— Бумага? — взревел, не в силах больше сдерживаться, Малик Амвар, пораженный невинным видом сына. — Это любовное письмо, написанное тобой, твоей рукой, мерзавец!
«Нет, это Радха, точно она, Радха из Дели, — содрогнулся внутренне Секандар. — Лайзе я писем не писал. А Радха, она может такое устроить, характер у нее отвратительный, надо прямо сказать…»
— Но, папа, — начал он, стараясь, чтобы в голосе звучала самая неподдельная искренность. — Эта женщина, у нее с головой не все в порядке…
— Женщина? Да ты пишешь любовное письмо своей сестре! — прорычал отец.
— Кому? — переспросил Секандар, чувствуя, как у него начинают дрожать колени.
Он схватил листок и прочитал первую строчку:
Скользит, как тень светила, мимо…
— Откуда у тебя эти стихи? — повернулся Секандар к сестре.
— Письмо принесли, и там… — начала было Фейруз, но отец перебил ее оглушительным криком:
— Ты еще вопросы будешь задавать, презренный! Как ты осмелился…
Но тут случилось неожиданное. Его сын, которого обычно бросало в дрожь от одного строгого взгляда отца, стал смеяться — сначала тихонько, а потом все громче и громче.
— Так вы решили, что это я… Фейруз… — всхлипывая, бормотал он. — Ну и ну!
Семья с испугом смотрела на него, начиная подозревать самое худшее — не иначе, как их Секандар тяжело болен. Даже отец опустил свою палку и шумно дышал, не сводя с сына обеспокоенных глаз. Но тот вдруг перестал смеяться и, внезапно помрачнев, бросился к выходу.
— Убью, убью подлеца! — крикнул он на ходу. — Ухаживать за моей сестрой? Ну, он у меня увидит!
Остальные молча смотрели ему вслед, не в силах пошевелиться. Первым вышел из оцепенения отец.
— Вот что значит бросить родной дом и странствовать по свету! А все ты, жена, все твое воспитание! — горько сказал он и опустился в кресло.
Мать тихо заплакала, прижав к глазам край покрывала.
Джавед не спешил вернуться домой после завершения своего предприятия с письмом. На душе у него было тоскливо. Теперь он с недоумением вспоминал свое утреннее оживление и радужные надежды на чудодейственную силу стихов. «Как глупы могут быть влюбленные, — думал он, оценивая свое поведение. — Ведь одно предположение, что воспитанной в строгости девушке позволяют читать все приходящие на ее имя письма, нелепо. Это только я, поглощенный своим рифмоплетством, совершенно не занимаюсь почтой, которую приносят в наш дом. Надо бы спросить у привратника, сколько писем приходит Мариам. Уж она-то читает все подряд, можно не сомневаться. Может, все-таки выписать из Пенджаба тетушку Зейнаб, пусть бы присматривала за своей племянницей, которую я так разбаловал. Неважно, что Мариам устроит скандал. Она стала чересчур самостоятельна, а некоторое ограничение свободы пошло бы ее характеру только на пользу».

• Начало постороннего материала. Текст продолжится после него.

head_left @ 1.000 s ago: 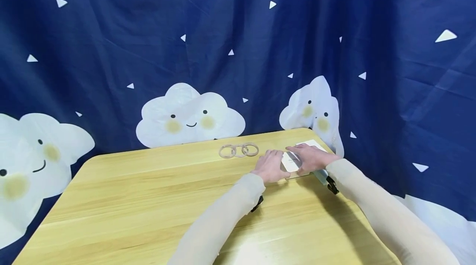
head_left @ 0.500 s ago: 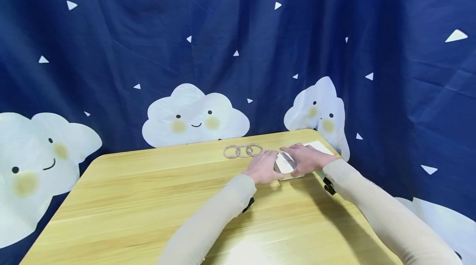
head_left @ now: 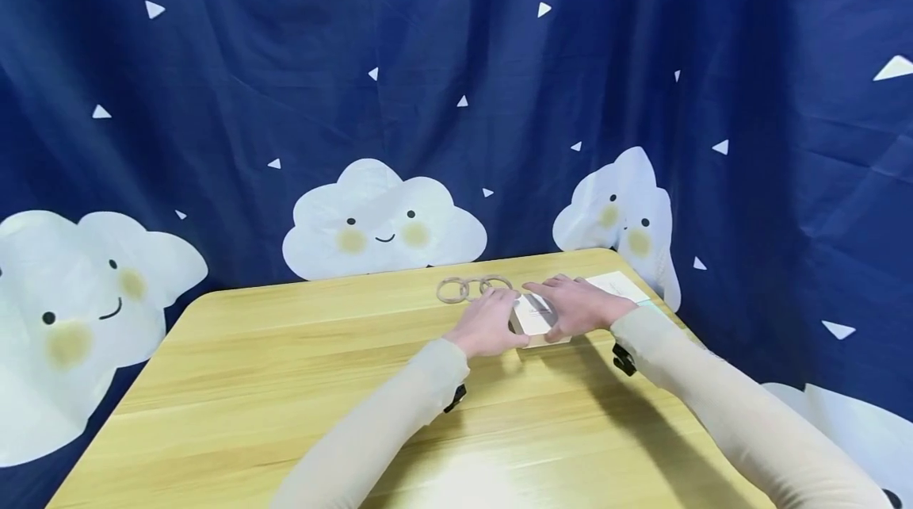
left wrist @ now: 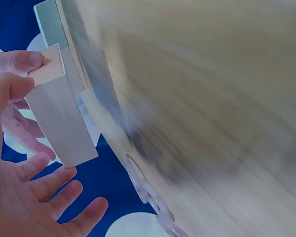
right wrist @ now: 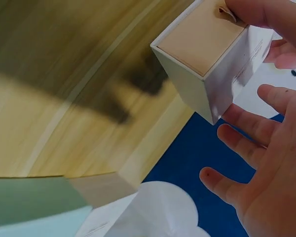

Предаваясь невеселым размышлениям, Джавед бродил по пыльным улочкам города, пока ноги сами не привели его к любимому месту — туда, где в синем небе сверкал позолоченный купол Малой Имамбары. Юноша по привычке поднялся на ажурный мостик, перекинутый через неглубокий бассейн перед главным зданием. Он часто стоял здесь подолгу, любуясь солнечными бликами на куполе, пышным убранством японских клумб, изящной легкостью арок и разноцветной лепниной фасада Имамбары, построенной сто пятьдесят лет назад. Преимуществом мостика было то, что отсюда совсем не видна уродливая мечеть, чья-то заранее обреченная на провал попытка воспроизвести здесь, в Лакхнау, благородную гармоничность великолепного Тадж-Махала. Джаведу нравилось, что есть точка, с которой мир кажется полным одной только красотой, ничем не омраченной, не нарушенной безобразным соседством, не обессмысленной людской нищетой и болезнями, не перечеркнутой мыслями о смерти. Наоборот — здесь, откуда уже столько лет устремляются к Богу молитвы верующих, все кажется вечным, даже хрупкое человеческое существование, даже мысли… И это ощущение дает силы и желание творить, преображая мир своим талантом.
Здесь его мысли опять вернулись к тому, что отступило на задний план с тех пор, как он увидел Фейруз, — его незаконченной поэме. Он работал над ней давно, без конца возвращаясь к написанному и переделывая каждую строчку. Это была его первая большая работа, он вложил в нее все, что удалось накопить в душе за годы раздумий и поиска. Поэма называлась «Пруд прекрасного царя» и была посвящена величественной и трагичной легенде, сохранившейся в фольклоре народов Северной Индии.